- **What to produce**:
Output each record in full, exactly as it stands.

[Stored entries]
----------

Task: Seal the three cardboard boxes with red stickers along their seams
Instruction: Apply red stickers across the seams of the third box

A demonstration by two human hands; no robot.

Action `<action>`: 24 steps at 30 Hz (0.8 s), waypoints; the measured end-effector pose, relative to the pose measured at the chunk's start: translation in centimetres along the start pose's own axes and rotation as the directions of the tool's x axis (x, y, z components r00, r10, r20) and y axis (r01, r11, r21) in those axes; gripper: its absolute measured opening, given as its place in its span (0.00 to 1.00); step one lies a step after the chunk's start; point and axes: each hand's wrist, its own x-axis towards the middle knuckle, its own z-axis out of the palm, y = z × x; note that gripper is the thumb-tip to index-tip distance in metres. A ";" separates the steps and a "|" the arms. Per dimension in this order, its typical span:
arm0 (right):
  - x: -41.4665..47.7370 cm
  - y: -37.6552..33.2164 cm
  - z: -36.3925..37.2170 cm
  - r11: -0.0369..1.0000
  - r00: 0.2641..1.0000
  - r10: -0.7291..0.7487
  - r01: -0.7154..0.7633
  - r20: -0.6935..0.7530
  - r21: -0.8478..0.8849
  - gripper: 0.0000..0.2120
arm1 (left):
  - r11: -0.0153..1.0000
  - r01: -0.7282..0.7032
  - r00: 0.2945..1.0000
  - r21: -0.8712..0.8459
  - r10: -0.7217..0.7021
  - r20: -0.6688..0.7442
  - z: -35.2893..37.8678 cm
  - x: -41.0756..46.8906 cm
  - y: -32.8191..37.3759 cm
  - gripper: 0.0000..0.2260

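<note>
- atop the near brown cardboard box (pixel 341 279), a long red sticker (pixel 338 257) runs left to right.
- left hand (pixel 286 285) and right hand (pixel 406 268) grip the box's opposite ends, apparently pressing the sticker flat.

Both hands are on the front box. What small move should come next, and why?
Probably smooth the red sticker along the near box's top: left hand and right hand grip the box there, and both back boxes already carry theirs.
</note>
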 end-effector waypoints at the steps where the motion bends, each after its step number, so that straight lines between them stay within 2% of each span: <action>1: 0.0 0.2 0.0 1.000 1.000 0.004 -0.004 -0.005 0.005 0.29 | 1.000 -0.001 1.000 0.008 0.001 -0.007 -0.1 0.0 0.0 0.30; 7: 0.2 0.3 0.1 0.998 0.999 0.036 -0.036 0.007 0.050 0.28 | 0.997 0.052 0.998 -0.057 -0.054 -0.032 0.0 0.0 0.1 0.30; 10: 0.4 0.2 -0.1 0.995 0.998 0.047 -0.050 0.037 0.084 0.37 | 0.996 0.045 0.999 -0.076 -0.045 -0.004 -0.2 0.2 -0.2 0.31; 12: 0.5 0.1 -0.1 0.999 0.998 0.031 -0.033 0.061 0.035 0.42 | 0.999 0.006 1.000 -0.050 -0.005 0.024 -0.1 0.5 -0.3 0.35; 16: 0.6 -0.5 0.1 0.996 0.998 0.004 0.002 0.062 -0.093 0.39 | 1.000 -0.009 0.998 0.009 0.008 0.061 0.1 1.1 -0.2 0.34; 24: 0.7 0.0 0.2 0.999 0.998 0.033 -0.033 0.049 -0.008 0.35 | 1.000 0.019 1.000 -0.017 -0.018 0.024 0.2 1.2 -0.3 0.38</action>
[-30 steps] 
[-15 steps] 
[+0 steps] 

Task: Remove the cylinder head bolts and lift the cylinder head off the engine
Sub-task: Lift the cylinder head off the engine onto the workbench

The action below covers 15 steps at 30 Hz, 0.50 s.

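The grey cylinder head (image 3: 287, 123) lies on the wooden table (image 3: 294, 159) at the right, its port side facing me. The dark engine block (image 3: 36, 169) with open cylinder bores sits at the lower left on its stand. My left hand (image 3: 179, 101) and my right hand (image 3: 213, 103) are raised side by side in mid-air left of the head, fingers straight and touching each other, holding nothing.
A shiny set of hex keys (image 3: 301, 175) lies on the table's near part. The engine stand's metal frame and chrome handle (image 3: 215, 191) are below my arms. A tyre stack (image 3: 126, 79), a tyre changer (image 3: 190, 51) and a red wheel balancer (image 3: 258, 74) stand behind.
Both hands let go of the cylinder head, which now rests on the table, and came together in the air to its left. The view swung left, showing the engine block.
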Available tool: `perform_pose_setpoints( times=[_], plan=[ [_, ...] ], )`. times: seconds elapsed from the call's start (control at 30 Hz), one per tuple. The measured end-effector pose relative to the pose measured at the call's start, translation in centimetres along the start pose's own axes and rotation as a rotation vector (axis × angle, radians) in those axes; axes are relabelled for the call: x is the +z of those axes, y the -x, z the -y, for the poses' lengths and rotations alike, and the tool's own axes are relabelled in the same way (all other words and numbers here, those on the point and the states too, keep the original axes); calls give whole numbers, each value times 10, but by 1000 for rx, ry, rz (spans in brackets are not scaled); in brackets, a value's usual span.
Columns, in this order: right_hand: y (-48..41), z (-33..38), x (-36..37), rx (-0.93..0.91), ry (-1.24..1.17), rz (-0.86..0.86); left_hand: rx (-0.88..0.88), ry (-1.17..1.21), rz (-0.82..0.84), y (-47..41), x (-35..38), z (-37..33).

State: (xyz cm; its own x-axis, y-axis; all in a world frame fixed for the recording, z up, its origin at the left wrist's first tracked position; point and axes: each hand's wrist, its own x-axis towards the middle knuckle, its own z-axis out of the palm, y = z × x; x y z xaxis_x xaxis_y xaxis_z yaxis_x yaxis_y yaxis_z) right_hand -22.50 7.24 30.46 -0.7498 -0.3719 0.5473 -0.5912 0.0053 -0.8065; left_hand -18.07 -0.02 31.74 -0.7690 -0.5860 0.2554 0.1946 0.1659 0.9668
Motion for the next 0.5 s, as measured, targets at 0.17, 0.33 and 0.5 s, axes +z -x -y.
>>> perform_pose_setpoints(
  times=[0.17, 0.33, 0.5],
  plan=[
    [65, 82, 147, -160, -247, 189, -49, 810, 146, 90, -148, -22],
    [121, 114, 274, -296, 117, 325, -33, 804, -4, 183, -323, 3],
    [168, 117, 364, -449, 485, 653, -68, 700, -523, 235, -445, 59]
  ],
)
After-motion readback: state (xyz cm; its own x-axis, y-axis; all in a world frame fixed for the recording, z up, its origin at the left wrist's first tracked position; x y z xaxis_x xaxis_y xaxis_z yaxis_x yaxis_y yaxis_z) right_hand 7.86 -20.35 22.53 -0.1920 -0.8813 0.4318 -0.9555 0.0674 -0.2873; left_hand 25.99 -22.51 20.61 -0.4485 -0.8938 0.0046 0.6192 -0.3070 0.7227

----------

- **Answer box**:
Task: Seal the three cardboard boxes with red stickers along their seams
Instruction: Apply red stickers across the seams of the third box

A demonstration by two human hands; no robot.

Action `<action>`: 24 steps at 30 Hz (0.8 s), waypoints; the measured end-effector pose, relative to the pose measured at the chunk's start: translation in centimetres along the start pose's own axes and rotation as the directions of the tool's x axis (x, y, z components r00, r10, r20) and y axis (r01, r11, r21) in those axes; gripper: its absolute measured opening, given as its place in its span (0.00 to 1.00); step one lies a step after the chunk's start; point and axes: each hand's wrist, its own x-axis towards the middle knuckle, its own z-axis out of the palm, y = z × x; note that gripper is the thumb-tip to index-tip distance in metres. A ";" separates the steps and a "|" the arms. Per dimension in this order, its typical span:
arm0 (right):
  - x: -41.4665..47.7370 cm
  - y: -37.6552..33.2164 cm
  - z: -36.3925..37.2170 cm
  - r11: -0.0369..1.0000
  - r00: 0.2641..1.0000
  - r10: -0.7291..0.7487
  - r01: -0.7154..0.7633
  - r20: -0.6935..0.7530
  - r21: -0.8478..0.8849
  - gripper: 0.0000..0.2120
arm1 (left):
  - r11: -0.0153..1.0000
  - r01: -0.7282..0.7032
  - r00: 0.2945..1.0000
  - r21: -0.8712..0.8459
  - r10: -0.7217..0.7021
  - r20: -0.6688..0.7442
  - z: -35.2893..37.8678 cm
  - x: -41.0756..46.8906 cm
  - y: -32.8191..37.3759 cm
  - gripper: 0.0000..0.2260

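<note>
- atop the near brown cardboard box (pixel 341 279), a long red sticker (pixel 338 257) runs left to right.
- left hand (pixel 286 285) and right hand (pixel 406 268) grip the box's opposite ends, apparently pressing the sticker flat.

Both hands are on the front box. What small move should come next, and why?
Probably smooth the red sticker along the near box's top: left hand and right hand grip the box there, and both back boxes already carry theirs.
</note>
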 end-effector waypoints at the steps where the motion bends, each after its step number, so that straight lines between them stay within 2% of each span: <action>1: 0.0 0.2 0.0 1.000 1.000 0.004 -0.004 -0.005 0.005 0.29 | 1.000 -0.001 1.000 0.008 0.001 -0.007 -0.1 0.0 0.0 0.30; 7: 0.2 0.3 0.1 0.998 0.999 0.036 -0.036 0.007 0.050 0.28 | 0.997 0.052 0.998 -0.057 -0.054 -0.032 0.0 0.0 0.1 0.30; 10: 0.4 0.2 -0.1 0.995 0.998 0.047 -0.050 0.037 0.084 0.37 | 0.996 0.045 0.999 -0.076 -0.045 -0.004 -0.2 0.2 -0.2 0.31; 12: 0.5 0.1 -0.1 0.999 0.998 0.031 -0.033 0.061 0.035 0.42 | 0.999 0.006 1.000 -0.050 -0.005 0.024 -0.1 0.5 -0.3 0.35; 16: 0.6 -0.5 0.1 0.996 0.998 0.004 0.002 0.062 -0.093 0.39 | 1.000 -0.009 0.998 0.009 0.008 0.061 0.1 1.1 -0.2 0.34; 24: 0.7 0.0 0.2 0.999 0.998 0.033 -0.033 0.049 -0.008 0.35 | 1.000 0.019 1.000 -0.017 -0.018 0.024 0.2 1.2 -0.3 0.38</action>
[-30 steps] 
[-15 steps] 
[+0 steps] 

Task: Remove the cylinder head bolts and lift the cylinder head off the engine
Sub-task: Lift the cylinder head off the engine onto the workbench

The action below covers 15 steps at 30 Hz, 0.50 s.

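The grey cylinder head (image 3: 287, 123) lies on the wooden table (image 3: 294, 159) at the right, its port side facing me. The dark engine block (image 3: 36, 169) with open cylinder bores sits at the lower left on its stand. My left hand (image 3: 179, 101) and my right hand (image 3: 213, 103) are raised side by side in mid-air left of the head, fingers straight and touching each other, holding nothing.
A shiny set of hex keys (image 3: 301, 175) lies on the table's near part. The engine stand's metal frame and chrome handle (image 3: 215, 191) are below my arms. A tyre stack (image 3: 126, 79), a tyre changer (image 3: 190, 51) and a red wheel balancer (image 3: 258, 74) stand behind.
Both hands let go of the cylinder head, which now rests on the table, and came together in the air to its left. The view swung left, showing the engine block.
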Available tool: `perform_pose_setpoints( times=[_], plan=[ [_, ...] ], )`. times: seconds elapsed from the call's start (control at 30 Hz), one per tuple. The measured end-effector pose relative to the pose measured at the call's start, translation in centimetres along the start pose's own axes and rotation as a rotation vector (axis × angle, radians) in those axes; axes are relabelled for the call: x is the +z of those axes, y the -x, z the -y, for the poses' lengths and rotations alike, and the tool's own axes are relabelled in the same way (all other words and numbers here, those on the point and the states too, keep the original axes); calls give whole numbers, each value times 10, but by 1000 for rx, ry, rz (spans in brackets are not scaled); in brackets, a value's usual span.
Columns, in this order: right_hand: y (-48..41), z (-33..38), x (-36..37), rx (-0.93..0.91), ry (-1.24..1.17), rz (-0.86..0.86); left_hand: rx (-0.88..0.88), ry (-1.17..1.21), rz (-0.82..0.84), y (-47..41), x (-35..38), z (-37..33).

State: (xyz cm; its own x-axis, y-axis; all in a world frame fixed for the recording, z up, its origin at the left wrist's first tracked position; point and axes: each hand's wrist, its own x-axis towards the middle knuckle, its own z-axis out of the palm, y = z × x; x y z xaxis_x xaxis_y xaxis_z yaxis_x yaxis_y yaxis_z) right_hand -22.50 7.24 30.46 -0.7498 -0.3719 0.5473 -0.5912 0.0053 -0.8065; left_hand -18.07 -0.02 31.74 -0.7690 -0.5860 0.2554 0.1946 0.1659 0.9668
Motion for the next 0.5 s, as measured, targets at 0.17, 0.33 and 0.5 s, axes +z -x -y.
>>> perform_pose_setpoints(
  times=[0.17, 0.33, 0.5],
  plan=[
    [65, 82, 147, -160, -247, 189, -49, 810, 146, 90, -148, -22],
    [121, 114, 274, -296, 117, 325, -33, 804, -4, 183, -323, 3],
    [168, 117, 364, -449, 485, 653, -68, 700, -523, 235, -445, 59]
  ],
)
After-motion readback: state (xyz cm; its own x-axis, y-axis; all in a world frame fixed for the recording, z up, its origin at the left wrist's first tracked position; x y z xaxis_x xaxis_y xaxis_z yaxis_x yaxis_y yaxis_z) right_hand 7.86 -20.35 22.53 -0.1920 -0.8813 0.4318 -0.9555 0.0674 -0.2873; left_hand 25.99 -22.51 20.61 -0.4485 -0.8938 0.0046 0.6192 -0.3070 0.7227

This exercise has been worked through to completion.